Rio Tinto haul trucks
Rio Tinto haul trucks

A labour hire worker accused her mine site supervisor of unsafely operating heavy vehicles and terminating her for unjust or unreasonable reasons.

Astacia Stevens recently complained about her former Rio Tinto boss for making life a “living hell” at an undisclosed mining operation back in 2012.

The once DT Workforce fly-in fly-out (FIFO) employee claimed her supervisor exhibited dangerous off-road behaviour after she rejected his proposed sexual request in exchange for a permanent position at the resources giant.

“He began to victimise me and would ‘stalk’ me at the workplace and intimidate me by following me through the pit, tailgate my truck with his vehicle, constantly unreasonably abusing at me over the two-way [radio] about my work, almost every morning embarrassing me at pre start information (PSI) meetings which occurred every morning, to the point that two of my male colleagues would stand in front of me in the PSI meetings to protect me from the abuse,” Stevens said in her submission to the WA inquiry into sexual harassment against women in the FIFO mining industry.

Safety weaponised

The complainant also accused the same supervisor of instructing her to work in an unsafe manner and later weaponising workplace safety rules to terminate her employment.

“While he would follow me around the pit, he would instruct me to do unsafe acts like wet weather driving, drop cuts I was not trained to do and these resulted in incidents and damage.
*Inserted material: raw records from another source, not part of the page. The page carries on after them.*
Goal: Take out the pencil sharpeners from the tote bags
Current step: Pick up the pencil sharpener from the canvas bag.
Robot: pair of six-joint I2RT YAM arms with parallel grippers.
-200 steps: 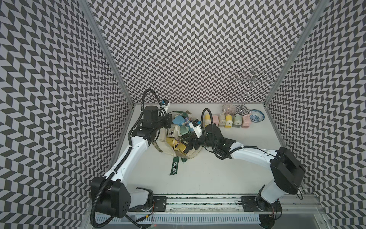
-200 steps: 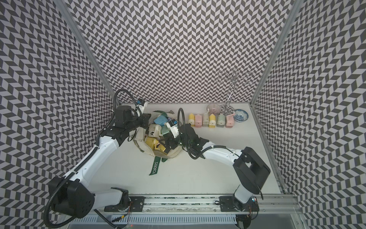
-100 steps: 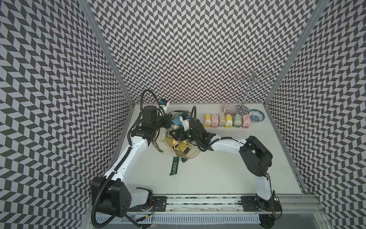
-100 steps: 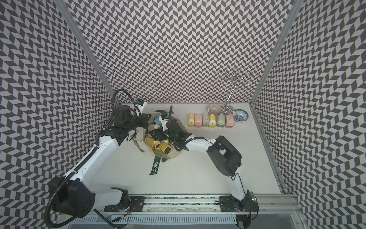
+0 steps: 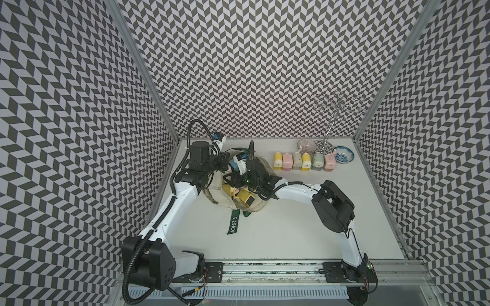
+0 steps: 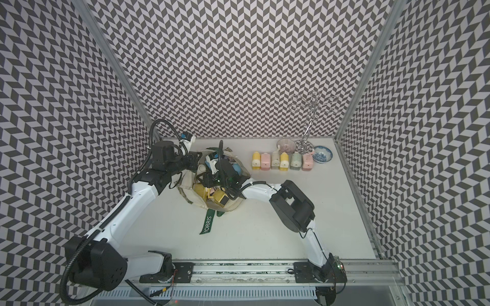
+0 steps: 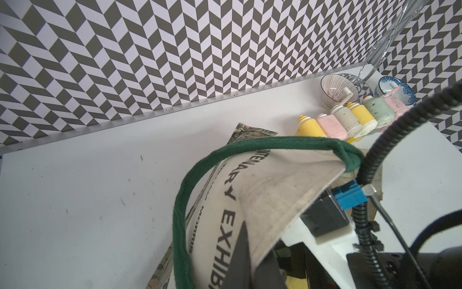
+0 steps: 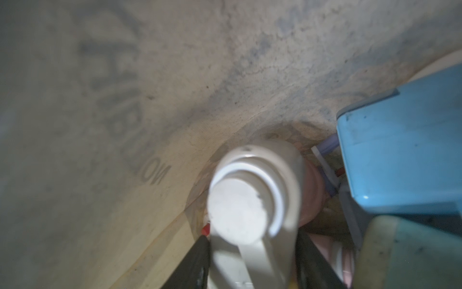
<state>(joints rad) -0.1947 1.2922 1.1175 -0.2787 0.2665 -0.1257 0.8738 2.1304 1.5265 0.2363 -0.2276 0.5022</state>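
A robot lab test cell: chevron-patterned walls (image 5: 252,66) on aluminium posts (image 5: 143,69) box in a white table (image 5: 278,233), with two white arms (image 5: 172,209) bolted to a metal rail (image 5: 265,273) along its front.

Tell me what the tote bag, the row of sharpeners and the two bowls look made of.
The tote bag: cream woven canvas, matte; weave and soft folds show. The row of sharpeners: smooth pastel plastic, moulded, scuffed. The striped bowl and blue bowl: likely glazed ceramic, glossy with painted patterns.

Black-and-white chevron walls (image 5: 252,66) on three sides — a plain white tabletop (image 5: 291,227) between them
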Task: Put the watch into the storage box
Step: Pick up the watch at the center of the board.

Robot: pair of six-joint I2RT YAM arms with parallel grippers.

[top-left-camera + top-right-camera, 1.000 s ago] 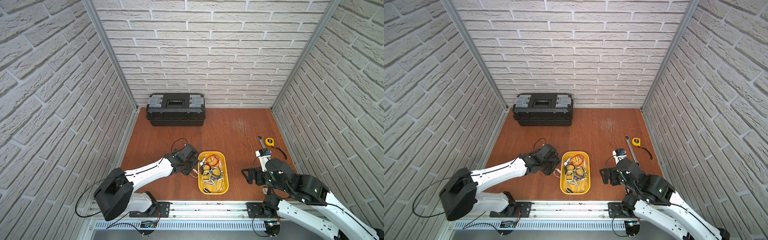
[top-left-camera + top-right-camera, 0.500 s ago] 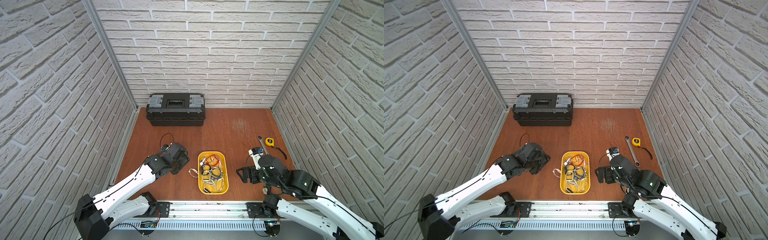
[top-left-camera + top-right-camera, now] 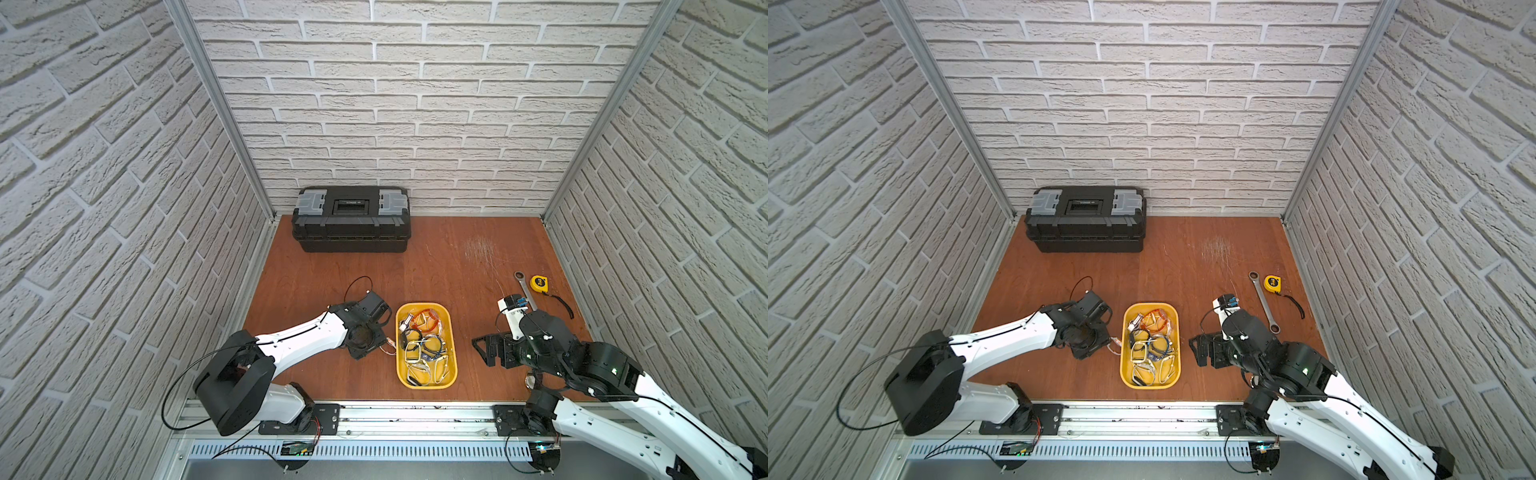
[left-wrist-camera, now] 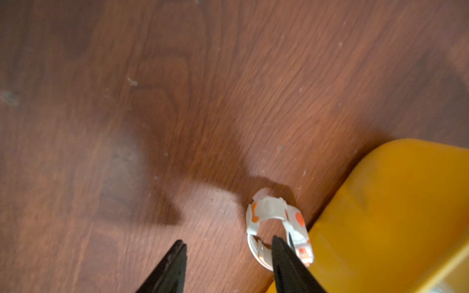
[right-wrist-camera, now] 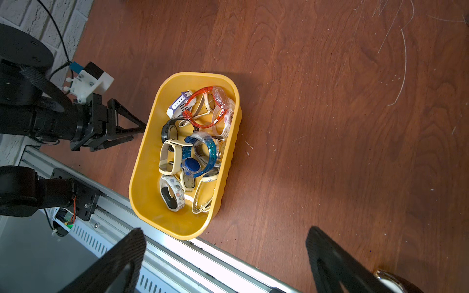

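The left wrist view is smeared; the watch (image 4: 269, 215) has its lower loop behind one finger (image 4: 286, 266) of the left gripper (image 4: 227, 239), contact unclear; the storage box (image 4: 393, 215) runs off the frame; a shiny round thing (image 5: 383, 277) is cut by the right wrist view's edge.

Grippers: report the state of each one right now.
Left gripper: open, fingers apart at the white-and-orange watch, not holding it.
Right gripper: open, empty.

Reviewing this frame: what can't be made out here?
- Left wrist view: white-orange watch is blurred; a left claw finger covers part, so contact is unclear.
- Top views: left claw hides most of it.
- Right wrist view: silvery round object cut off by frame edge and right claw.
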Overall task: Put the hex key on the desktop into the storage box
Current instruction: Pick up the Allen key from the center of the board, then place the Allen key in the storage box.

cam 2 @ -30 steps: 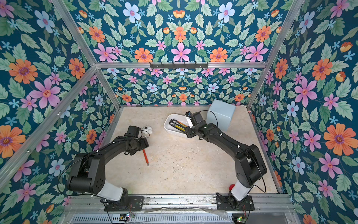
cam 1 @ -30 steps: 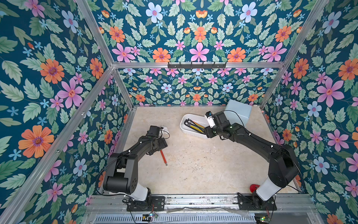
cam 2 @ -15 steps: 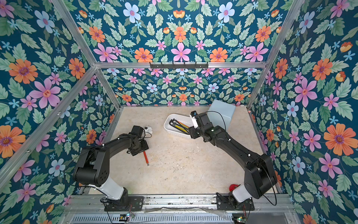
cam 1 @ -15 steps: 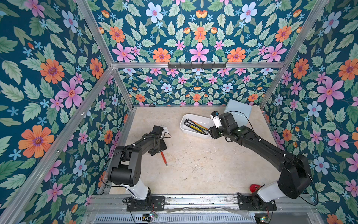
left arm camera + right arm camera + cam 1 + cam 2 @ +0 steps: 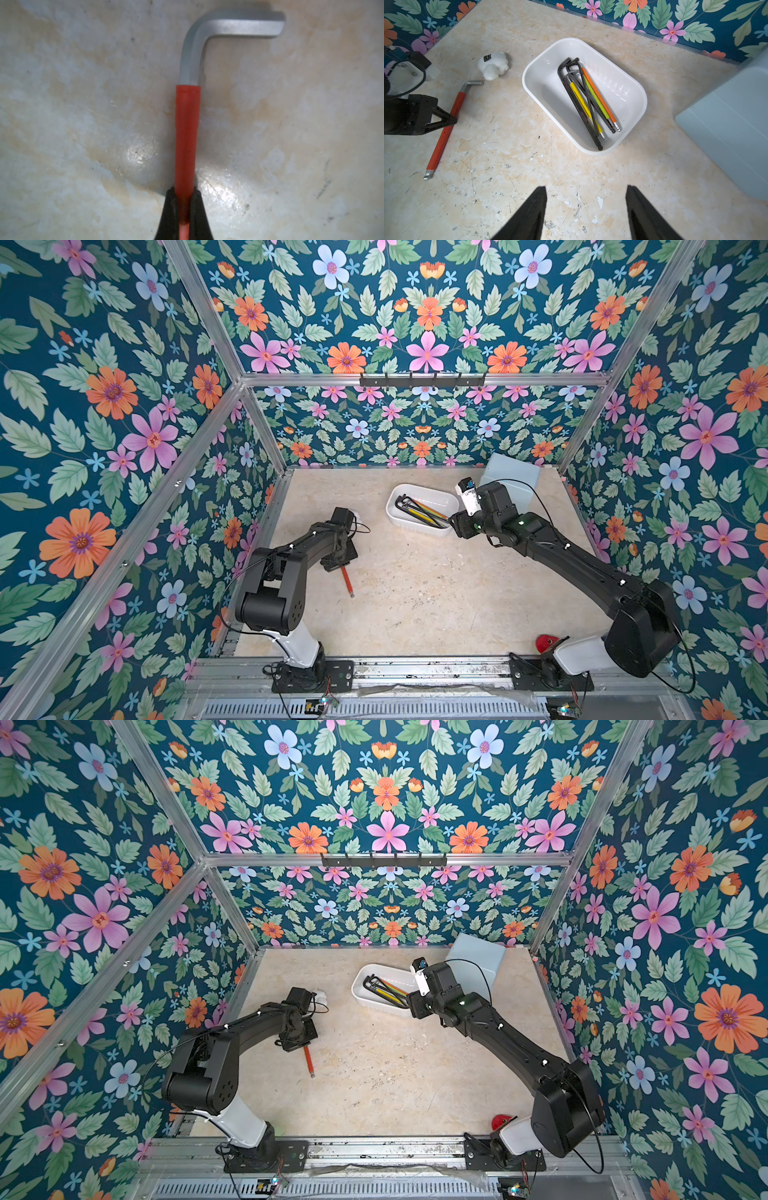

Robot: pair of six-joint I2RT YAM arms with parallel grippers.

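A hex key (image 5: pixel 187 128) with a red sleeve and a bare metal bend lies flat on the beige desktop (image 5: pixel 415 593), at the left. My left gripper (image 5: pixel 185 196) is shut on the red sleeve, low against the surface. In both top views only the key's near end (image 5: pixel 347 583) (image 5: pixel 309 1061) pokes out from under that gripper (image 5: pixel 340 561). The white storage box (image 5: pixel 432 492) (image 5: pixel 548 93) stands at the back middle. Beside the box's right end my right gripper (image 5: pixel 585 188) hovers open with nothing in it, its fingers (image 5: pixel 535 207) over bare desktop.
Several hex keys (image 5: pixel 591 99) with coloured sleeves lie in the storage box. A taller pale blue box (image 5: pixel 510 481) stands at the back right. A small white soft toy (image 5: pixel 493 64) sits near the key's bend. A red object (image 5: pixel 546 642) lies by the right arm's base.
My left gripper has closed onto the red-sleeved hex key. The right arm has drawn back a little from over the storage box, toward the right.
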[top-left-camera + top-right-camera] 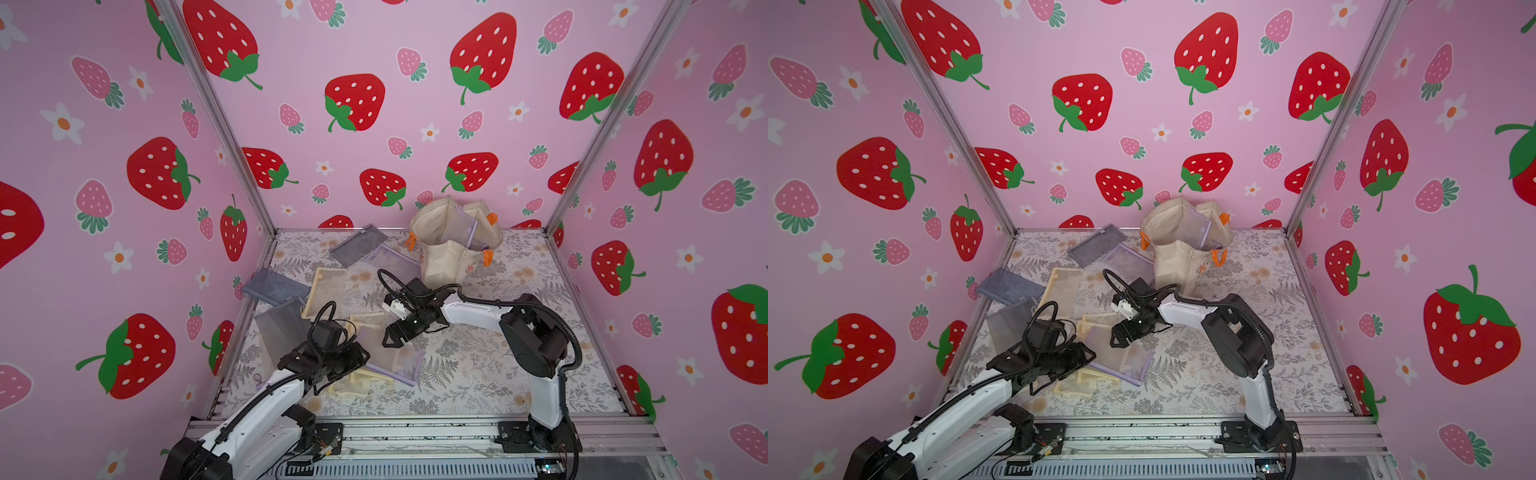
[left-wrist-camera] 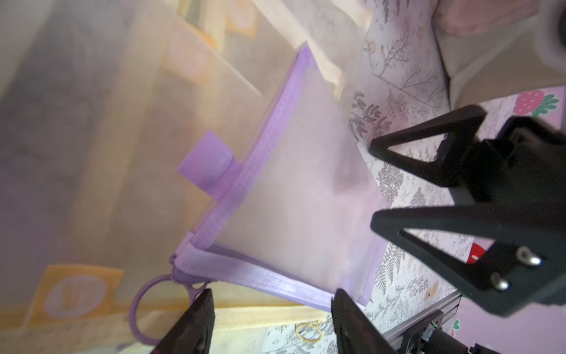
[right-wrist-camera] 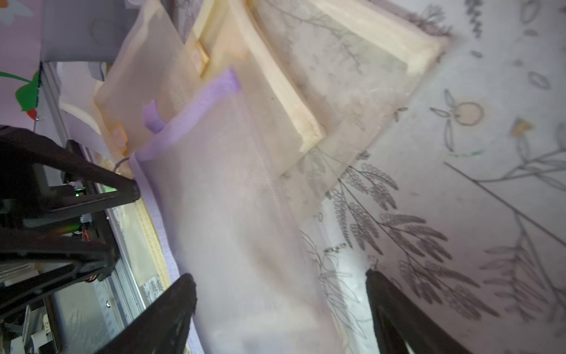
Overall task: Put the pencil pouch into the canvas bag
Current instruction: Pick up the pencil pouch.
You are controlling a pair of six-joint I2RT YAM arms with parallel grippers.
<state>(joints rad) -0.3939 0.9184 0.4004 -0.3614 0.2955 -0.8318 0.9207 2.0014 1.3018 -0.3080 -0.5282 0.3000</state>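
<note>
- The lilac mesh pencil pouch (image 1: 401, 365) lies flat on the floral worktop (image 1: 478, 374), near the front and middle. It rests partly over cream pouches (image 1: 356, 380) and is well apart from the canvas bag (image 1: 446, 266).
- The left tool (image 2: 272, 294) has its jaws apart, straddling the pouch's zipper edge. That view is blurred, so it is hard to say whether either finger touches the fabric.
- The right tool (image 3: 280, 274) hangs over the opposite side of the same pouch. Its jaws are spread wide and grip nothing.
- The canvas bag stands open at the back of the worktop, with another lilac pouch (image 1: 461, 228) upright inside it.
- Grey pouches (image 1: 274, 286) lie scattered along the left side of the worktop.
</note>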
He was trying to have me dismissed. The damage resulted in [my] superintendent speaking with me at a disciplinary meeting,” she said in the document.

“[He also] used all of these ‘safety tools’ as a weapon to intimidate me. For example, he would say that I was not adhering to ‘cornering’ rules when driving or tell me I did not know the rules well enough. He would be constantly doing this to mentally harm me and bully me because I would not accept his sexual advances.”

Dismissed and blacklisted

Even though Stevens complained about suspected unsafe behaviour her employer, now part of CGH Group, eventually informed her she was dismissed and blacklisted from working at multiple Rio Tinto sites.

“This particular hiring company said to me, ‘It wouldn’t happen to be this person that is responsible?’ I said, ‘Yes it is.’ She said, ‘I am having girls that are not even lasting 24 hours onsite because of his behaviour,'” she told the Nine Network’s 60 Minutes program.

“From there she put me to another site and found out that I was actually blacklisted … you do not have a hope in hell.”

Management is ‘authority’

Husband Brent described mine managers as the only real “authority” in remote Australia, because many areas have no police or cellular network services. The former FIFO worker claimed this lack of oversight fuelled a culture of reprisal.

“As a form of intimidation I have known people to have large rock loads dropped from height onto their truck, just to ensure they know that what they have shared has gotten out. There is definitely [room for payback],” he said according to the broadcaster.

“Supervisors and managers are all the higher power onsite so, if you go to them with a problem and they say no, … where do you go from there? There is no police onsite, they [managers] are the authority.”

Stevens believes many female resources careers ended because they reported possibly unlawful or immoral workplace activities.

“If you are a whistleblower you will never work in the industry again, I will never work in this industry again,” she said.

Click here to read the full submission.

Click here to watch the full 60 Minutes program.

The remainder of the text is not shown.